Write all of the lines below out again, exactly as they stand.
+--
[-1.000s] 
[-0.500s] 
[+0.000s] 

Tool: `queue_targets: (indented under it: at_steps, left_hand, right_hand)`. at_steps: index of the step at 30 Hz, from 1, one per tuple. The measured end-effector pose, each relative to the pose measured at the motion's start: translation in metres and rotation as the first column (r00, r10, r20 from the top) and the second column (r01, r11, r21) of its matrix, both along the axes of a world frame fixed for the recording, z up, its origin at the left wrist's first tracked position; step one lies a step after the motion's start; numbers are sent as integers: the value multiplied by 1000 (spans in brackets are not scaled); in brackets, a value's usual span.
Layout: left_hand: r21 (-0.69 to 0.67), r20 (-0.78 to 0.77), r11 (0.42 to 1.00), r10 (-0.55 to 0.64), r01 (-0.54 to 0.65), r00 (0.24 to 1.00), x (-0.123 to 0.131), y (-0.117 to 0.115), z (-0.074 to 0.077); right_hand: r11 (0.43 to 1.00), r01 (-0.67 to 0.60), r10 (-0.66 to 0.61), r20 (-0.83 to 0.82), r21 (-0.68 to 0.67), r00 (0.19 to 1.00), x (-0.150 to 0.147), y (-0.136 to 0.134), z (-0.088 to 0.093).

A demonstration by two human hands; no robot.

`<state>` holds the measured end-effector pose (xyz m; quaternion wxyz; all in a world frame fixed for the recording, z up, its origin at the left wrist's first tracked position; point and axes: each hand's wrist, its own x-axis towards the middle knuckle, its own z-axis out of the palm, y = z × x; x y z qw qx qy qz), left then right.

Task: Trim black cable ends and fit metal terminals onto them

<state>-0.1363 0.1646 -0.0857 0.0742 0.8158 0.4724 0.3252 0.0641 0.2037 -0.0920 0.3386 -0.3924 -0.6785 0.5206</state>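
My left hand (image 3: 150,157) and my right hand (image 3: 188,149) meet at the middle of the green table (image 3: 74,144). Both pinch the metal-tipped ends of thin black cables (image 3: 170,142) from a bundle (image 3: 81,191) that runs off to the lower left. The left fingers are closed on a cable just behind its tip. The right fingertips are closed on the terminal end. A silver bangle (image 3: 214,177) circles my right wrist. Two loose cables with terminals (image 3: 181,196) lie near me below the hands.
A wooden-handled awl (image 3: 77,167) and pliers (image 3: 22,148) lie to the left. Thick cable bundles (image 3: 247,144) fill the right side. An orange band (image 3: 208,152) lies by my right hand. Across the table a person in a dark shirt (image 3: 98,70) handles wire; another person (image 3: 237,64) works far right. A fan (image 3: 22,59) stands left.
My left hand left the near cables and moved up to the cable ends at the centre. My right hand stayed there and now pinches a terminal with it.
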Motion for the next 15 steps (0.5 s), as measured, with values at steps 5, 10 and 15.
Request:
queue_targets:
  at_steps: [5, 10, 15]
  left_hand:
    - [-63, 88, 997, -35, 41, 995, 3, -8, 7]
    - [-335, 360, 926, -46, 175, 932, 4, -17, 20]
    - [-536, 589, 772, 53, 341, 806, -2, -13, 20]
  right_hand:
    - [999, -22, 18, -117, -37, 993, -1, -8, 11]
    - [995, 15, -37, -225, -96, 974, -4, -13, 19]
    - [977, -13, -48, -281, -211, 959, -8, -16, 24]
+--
Task result:
[-1.000s] 
[-0.500s] 
[+0.000s] 

Tool: `queue_targets: (indented under it: at_steps, left_hand, right_hand)`. at_steps: index of the step at 30 Hz, from 1, one per tuple. The measured end-effector pose, each relative to the pose measured at the motion's start: translation in metres and rotation as the first column (r00, r10, r20 from the top) and the second column (r01, r11, r21) of its matrix, both along the axes of a world frame fixed for the recording, z up, its origin at the left wrist's first tracked position; step one lies a step after the motion's start; numbers are sent as integers: the value multiplied by 1000 (spans in brackets are not scaled); in brackets, a value's usual span.
Layout: left_hand: r21 (-0.69 to 0.67), r20 (-0.78 to 0.77), r11 (0.42 to 1.00), r10 (-0.55 to 0.64), r01 (-0.54 to 0.65), r00 (0.24 to 1.00), x (-0.123 to 0.131), y (-0.117 to 0.115), z (-0.074 to 0.077); right_hand: r11 (0.43 to 1.00), r01 (-0.67 to 0.60), r10 (-0.66 to 0.61), r20 (-0.83 to 0.82), r21 (-0.68 to 0.67), r00 (0.19 to 1.00), x (-0.150 to 0.147), y (-0.136 to 0.134), z (-0.088 to 0.093).

A demonstration by two human hands; no robot.

`<state>` holds the measured end-effector pose (xyz m; quaternion wxyz; all in a world frame fixed for the recording, z up, its origin at the left wrist's first tracked position; point and axes: each hand's wrist, its own x-axis towards the middle knuckle, its own z-axis out of the palm, y = z × x; x y z qw qx qy qz), left then right.

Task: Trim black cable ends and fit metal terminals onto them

<state>-0.1363 0.1646 -0.0857 0.0742 0.8158 0.4724 0.3252 0.0641 0.2037 -0.0920 0.3386 -0.3924 -0.6785 0.5206</state>
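My left hand (image 3: 150,157) and my right hand (image 3: 188,149) meet at the middle of the green table (image 3: 74,144). Both pinch the metal-tipped ends of thin black cables (image 3: 170,142) from a bundle (image 3: 81,191) that runs off to the lower left. The left fingers are closed on a cable just behind its tip. The right fingertips are closed on the terminal end. A silver bangle (image 3: 214,177) circles my right wrist. Two loose cables with terminals (image 3: 181,196) lie near me below the hands.
A wooden-handled awl (image 3: 77,167) and pliers (image 3: 22,148) lie to the left. Thick cable bundles (image 3: 247,144) fill the right side. An orange band (image 3: 208,152) lies by my right hand. Across the table a person in a dark shirt (image 3: 98,70) handles wire; another person (image 3: 237,64) works far right. A fan (image 3: 22,59) stands left.
My left hand left the near cables and moved up to the cable ends at the centre. My right hand stayed there and now pinches a terminal with it.
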Motion for the next 15 steps (0.5 s), as measured, with values at steps 5, 10 and 15.
Request:
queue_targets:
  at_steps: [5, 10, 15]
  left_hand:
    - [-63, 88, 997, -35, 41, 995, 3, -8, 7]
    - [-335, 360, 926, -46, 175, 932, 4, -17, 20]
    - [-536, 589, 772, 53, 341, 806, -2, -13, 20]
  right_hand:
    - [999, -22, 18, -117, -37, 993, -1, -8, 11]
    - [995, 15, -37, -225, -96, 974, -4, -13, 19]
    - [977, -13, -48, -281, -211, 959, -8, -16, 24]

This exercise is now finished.